Once predictive equations were established, it was possible to carry out a search for new compounds showing anti-inflammatory activity, that could be reliably obtained from a highly efficient synthetic reaction. Based on the selected topological models, a virtual molecular screening, using the reaction scheme II and different structural fragments, was carried out. The results are exposed in Table 4. All proposed compounds, except 7a and 7c, show an expected yield exceeding 80%. With respect to the anti-inflammatory activity, compounds 7d–g exceeds the value of 50% in its pharmacological activity. In conclusion, it can be said that the proposed group of compounds is interesting from the anti-inflammatory activity standpoint.

Table 4.

Computational screening applied to heterocyclic amidine derivatives and selection of theoretically anti-inflammatory compounds with high reaction yield.

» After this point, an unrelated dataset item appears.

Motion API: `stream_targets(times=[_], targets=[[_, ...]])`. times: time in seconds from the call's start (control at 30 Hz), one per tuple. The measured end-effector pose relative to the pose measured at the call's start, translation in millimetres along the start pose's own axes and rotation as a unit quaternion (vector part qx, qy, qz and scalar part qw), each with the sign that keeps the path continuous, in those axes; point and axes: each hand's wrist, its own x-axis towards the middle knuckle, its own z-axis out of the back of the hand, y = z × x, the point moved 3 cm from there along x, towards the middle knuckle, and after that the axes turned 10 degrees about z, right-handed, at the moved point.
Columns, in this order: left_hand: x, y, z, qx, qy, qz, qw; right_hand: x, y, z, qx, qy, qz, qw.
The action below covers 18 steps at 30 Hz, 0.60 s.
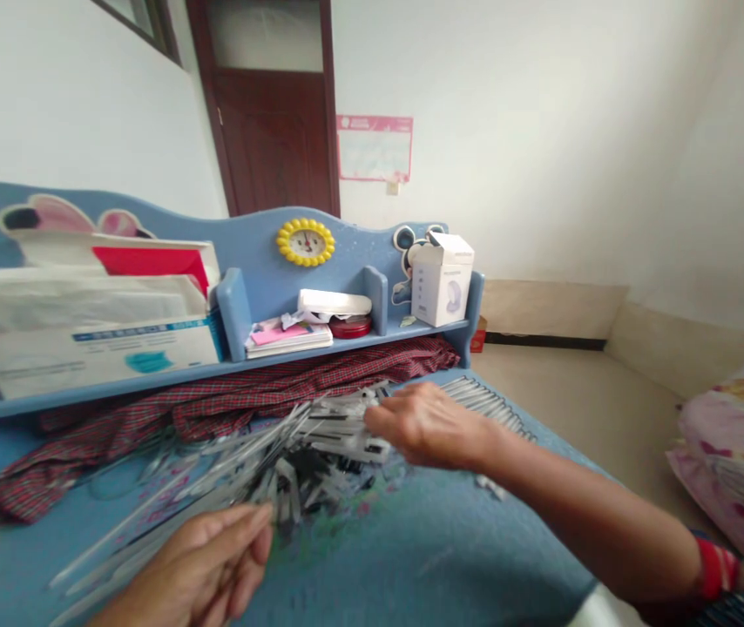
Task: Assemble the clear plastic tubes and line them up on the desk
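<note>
While the left hand (206, 566) pinches a bundle of clear tubes (150, 531), their long axes run near-left to far-right. The right hand (424, 427) lies palm-down on the pile (320, 444); grip indeterminate.

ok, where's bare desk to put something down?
Bare blue desktop lies in front, between the left hand and right forearm. Centre is crowded with the pile of clear plastic tubes under the right hand; red checked cloth fills the back.
</note>
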Motion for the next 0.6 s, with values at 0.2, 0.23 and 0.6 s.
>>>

Sinthesis	Comp.	R	Yieldcalca (%)	AAcalcb (%)
II	6a		89.3	31.1
II	6b		95.9	31.4
II	6c		97.8	31.4
II	6d		98.2	31.6
II	7a		80.3	29.8
II	7b		89.5	27.2
II	7c		72.7	42.2
II	7d		93.8	65.3
II	7e		94.9	69.9
II	7f		86.0	57.9
II	7g		85.3	56.1
II	8a		96.3	67.1
II	8b		96.2	59.3
II	8c		83.9	47.5
II	8d		85.7	48.9

^aCalculated from Equation (1);

^bCalculated from Equation (2).

Of course, these indicative results need to be confirmed by experimental tests. Should the test prove positive, the models proposed would be validated and could serve as a useful tool for the search of novel compounds synthesized under environmental friendly conditions and displaying anti-inflammatory activity.

4. Conclusions

Molecular topology was successfully used to arrange QSPR models for predicting the reaction yield and anti-inflammatory activity, in a group of 16 heterocyclic amidine derivatives, synthesized under environmental friendly conditions, using microwave irradiation. All the molecular descriptors used in this study were topological indices. The mathematical models achieved and described herein retain the main structural features of the correlatable properties, and hence can be applied to the search of new analogous compounds with an improved environmental profile.